ENTI: Museo della Farmacopea, delle Torri Medievali, Archeologico, Fondo Musicale “Giuseppe Greggiati” e Palazzina Mondadori sono inseriti nel SISTEMA PROVINCIALE DEI MUSEI E DEI BENI CULTURALI MANTOVANI.

Il Fondo “Arnoldo Mondadori” rappresenta la biblioteca privata di Arnoldo Mondadori, conservata per decenni nel suo studio milanese (dapprima in via Corridoni e dal 1950 in via Bianca di Savoia), e successivamente depositata, prima presso la sede della Fondazione e, infine, nell’attuale sede presso la Palazzina Mondadori.
Questa preziosa raccolta, separata dalla biblioteca storica della Casa Editrice e dagli Intangibili, è stata da lui costituita nei sessant’anni di attività editoriale, con passione, competenza e cura da bibliofilo. La collezione, incrementata anche dopo la scomparsa di Arnoldo, comprende quasi mille volumi – molti con dedica –, alcuni dei quali di difficile reperibilità sul mercato antiquario.
Si rivela di particolare interesse la cospicua Sezione Dannunziana, che annovera varie edizioni di singole opere o di raccolte del poeta abruzzese.
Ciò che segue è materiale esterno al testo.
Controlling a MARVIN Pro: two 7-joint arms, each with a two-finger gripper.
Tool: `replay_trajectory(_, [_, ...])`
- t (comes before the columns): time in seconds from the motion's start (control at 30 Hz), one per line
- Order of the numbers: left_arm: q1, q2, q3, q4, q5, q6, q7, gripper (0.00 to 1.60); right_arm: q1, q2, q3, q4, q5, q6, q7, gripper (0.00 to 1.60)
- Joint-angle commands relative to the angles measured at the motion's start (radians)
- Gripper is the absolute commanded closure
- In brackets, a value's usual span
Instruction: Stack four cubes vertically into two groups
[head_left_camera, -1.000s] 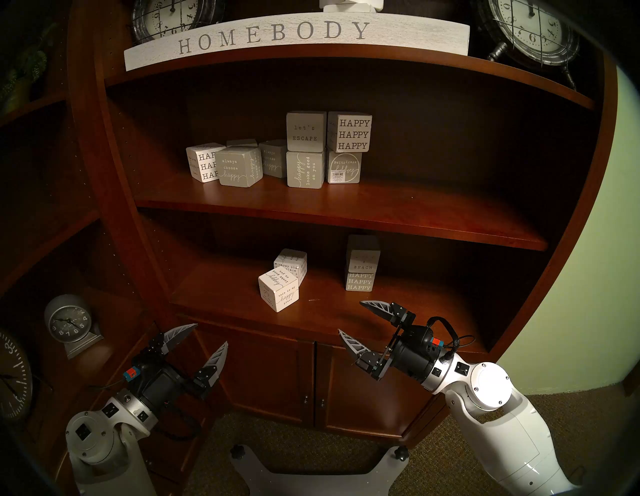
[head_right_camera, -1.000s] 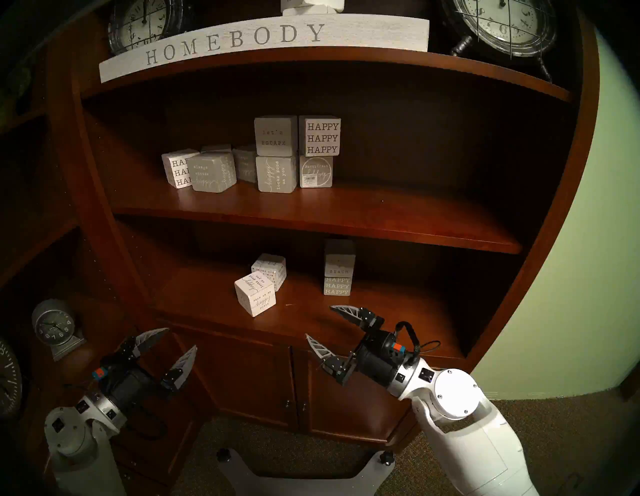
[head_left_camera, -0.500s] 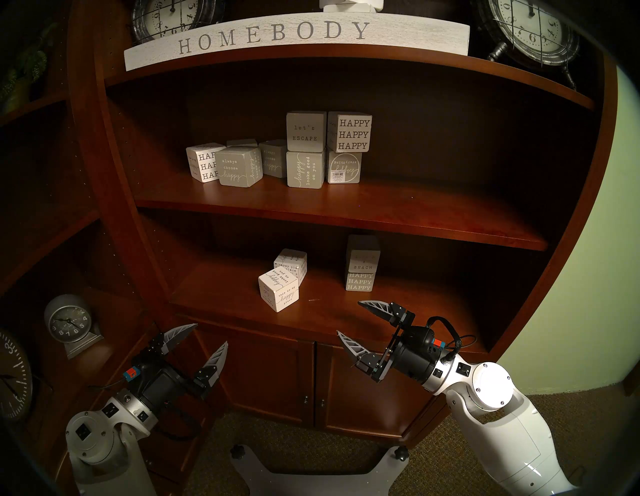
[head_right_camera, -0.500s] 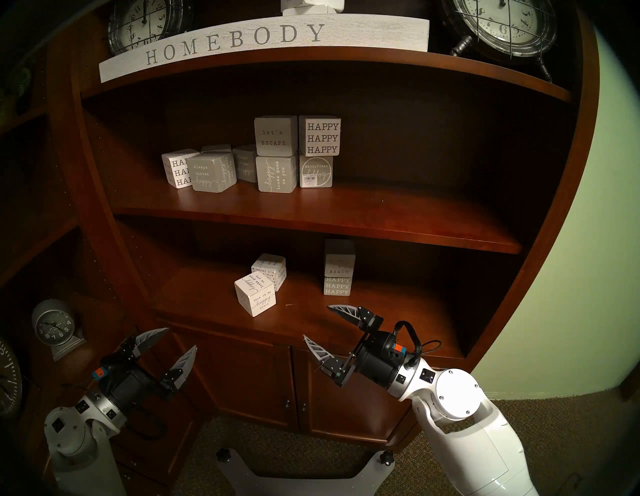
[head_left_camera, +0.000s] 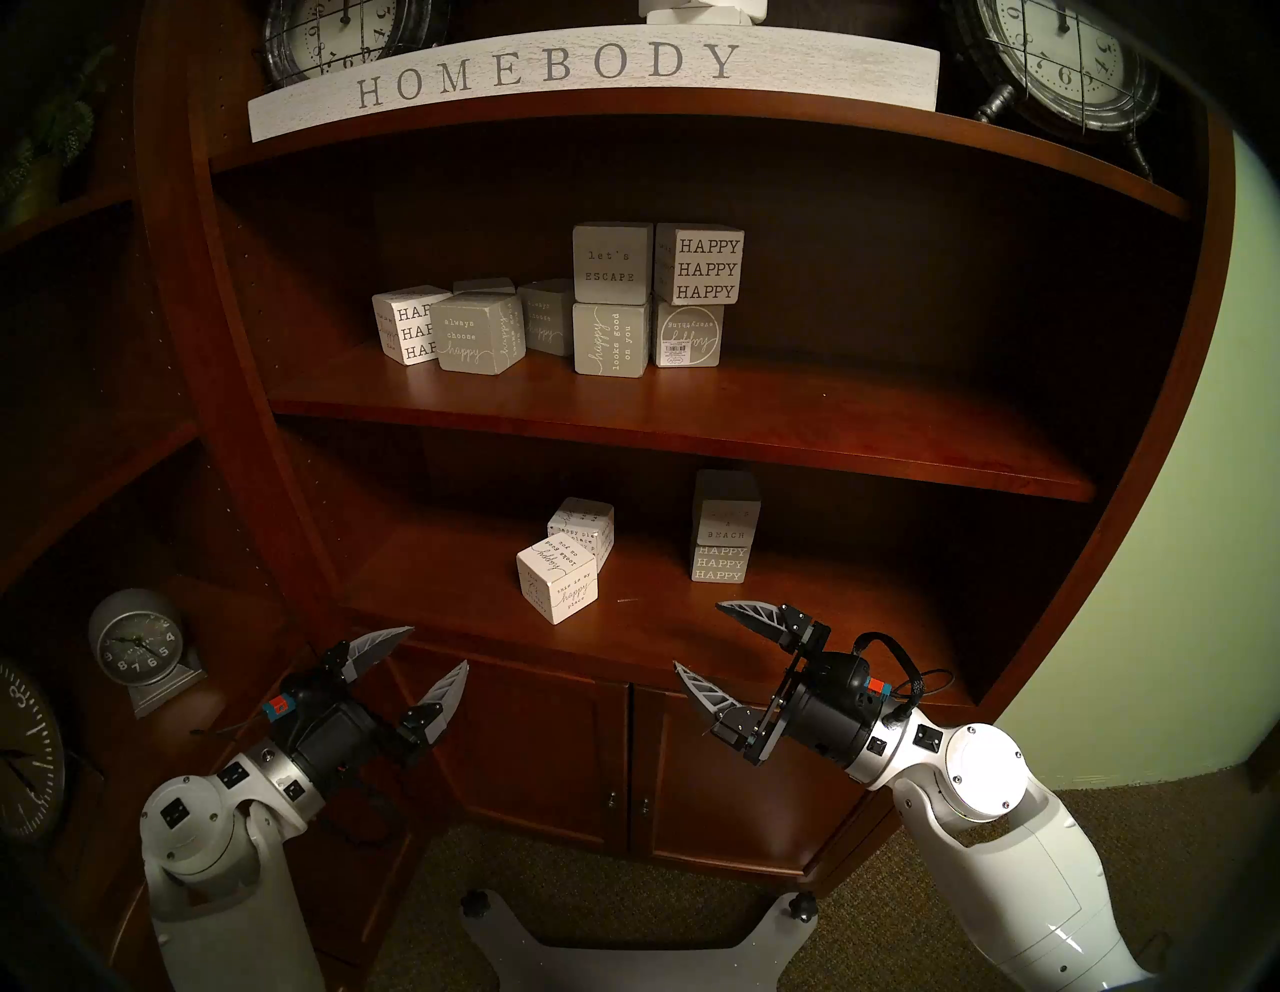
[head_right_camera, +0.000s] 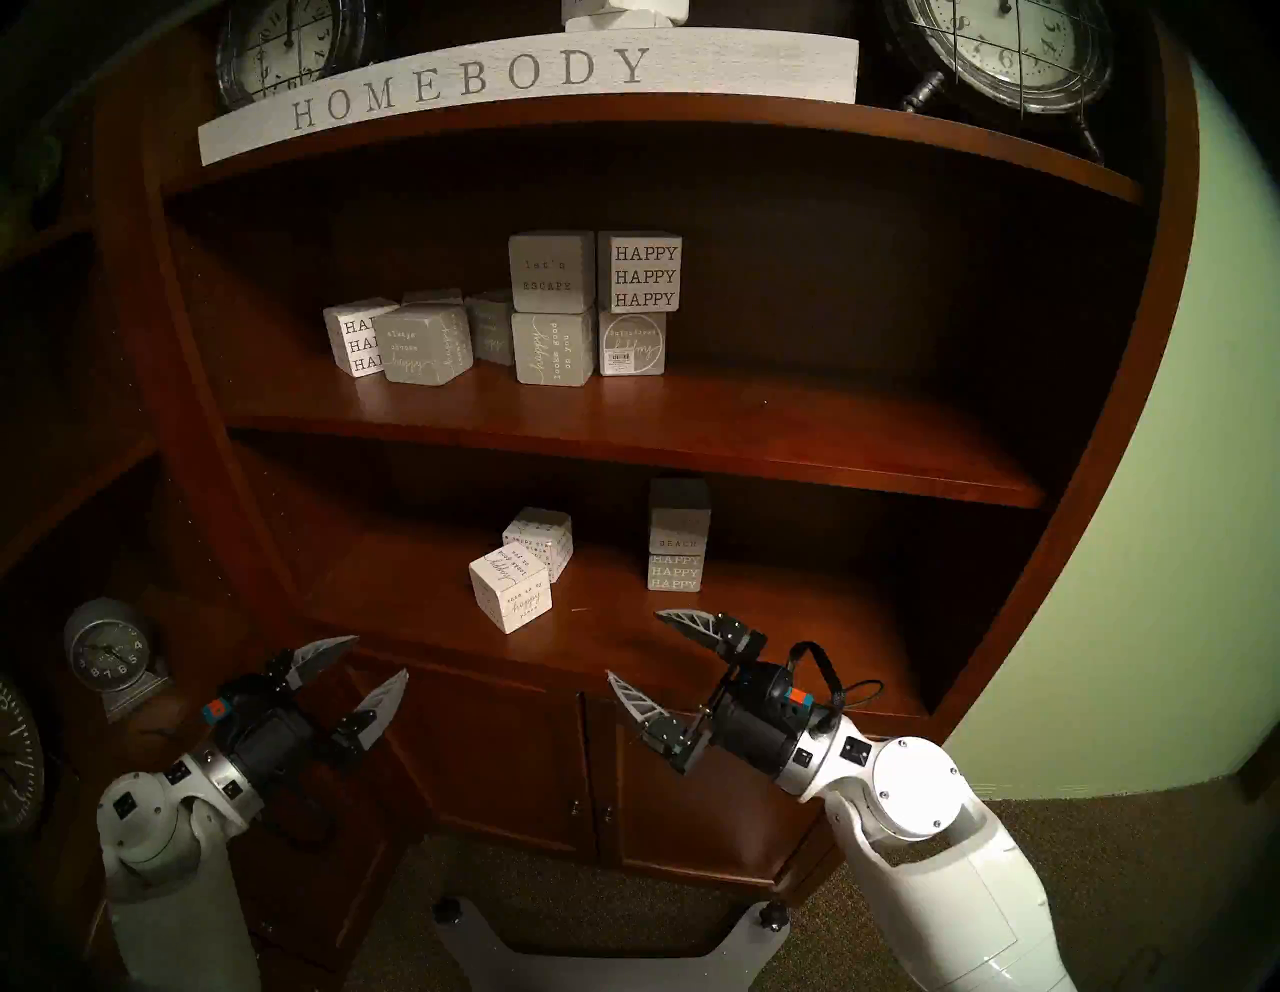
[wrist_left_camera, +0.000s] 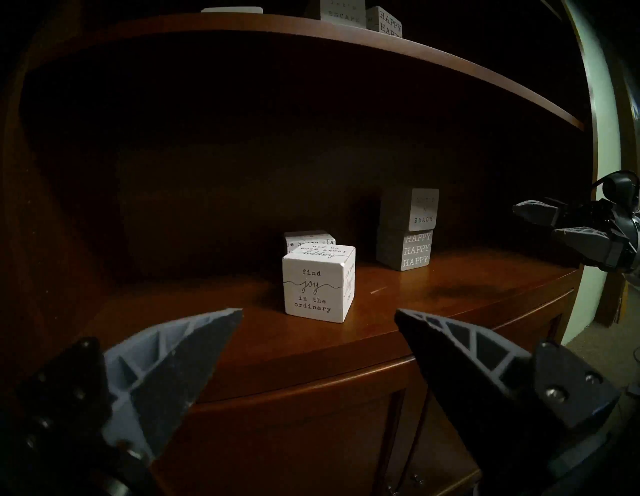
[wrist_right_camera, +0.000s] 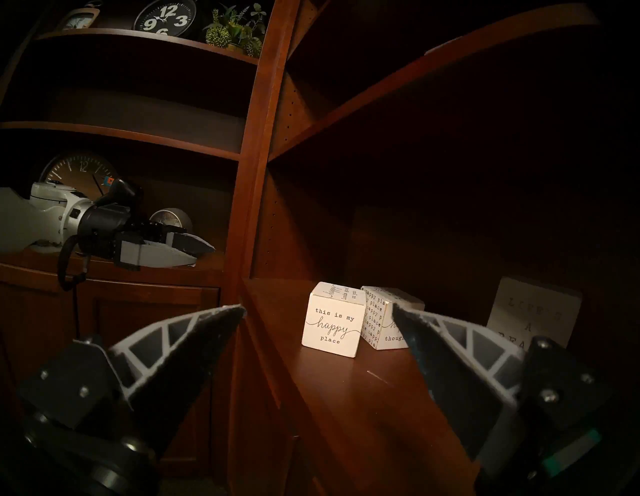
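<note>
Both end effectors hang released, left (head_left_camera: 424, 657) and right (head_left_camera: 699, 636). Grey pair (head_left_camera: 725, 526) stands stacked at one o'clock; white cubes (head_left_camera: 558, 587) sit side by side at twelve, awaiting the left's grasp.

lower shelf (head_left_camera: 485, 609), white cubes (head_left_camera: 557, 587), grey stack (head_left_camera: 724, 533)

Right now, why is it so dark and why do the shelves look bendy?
In both head views the fisheye lens bows the lower shelf and leaves a dark rim. In the left wrist view the shelf's back is nearly black; only the front white cube is bright. In the right wrist view the grey stack is dim, its lettering faint.
</note>
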Motion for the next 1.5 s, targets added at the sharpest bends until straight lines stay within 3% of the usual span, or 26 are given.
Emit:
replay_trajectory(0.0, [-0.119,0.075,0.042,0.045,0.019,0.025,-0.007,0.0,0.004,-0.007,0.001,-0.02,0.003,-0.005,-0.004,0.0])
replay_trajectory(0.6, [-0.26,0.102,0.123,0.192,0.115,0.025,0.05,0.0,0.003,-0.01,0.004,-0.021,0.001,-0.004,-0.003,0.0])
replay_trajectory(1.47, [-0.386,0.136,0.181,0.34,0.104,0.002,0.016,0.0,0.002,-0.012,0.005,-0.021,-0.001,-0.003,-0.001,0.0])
E’ presente, tra l’altro, un volume edito per promuovere la sottoscrizione all’Opera omnia, stampato a Verona da Mardersteig, che, per una dimenticanza dello stesso d’Annunzio, da lui prontamente attribuita all’Editore, non riportava “La Nave” nel piano dell’opera.
Risultano presenti oltre duecentocinquanta dediche e circa trenta fra firme e note di vario genere.
Nel 2015 è stato oggetto di catalogazione.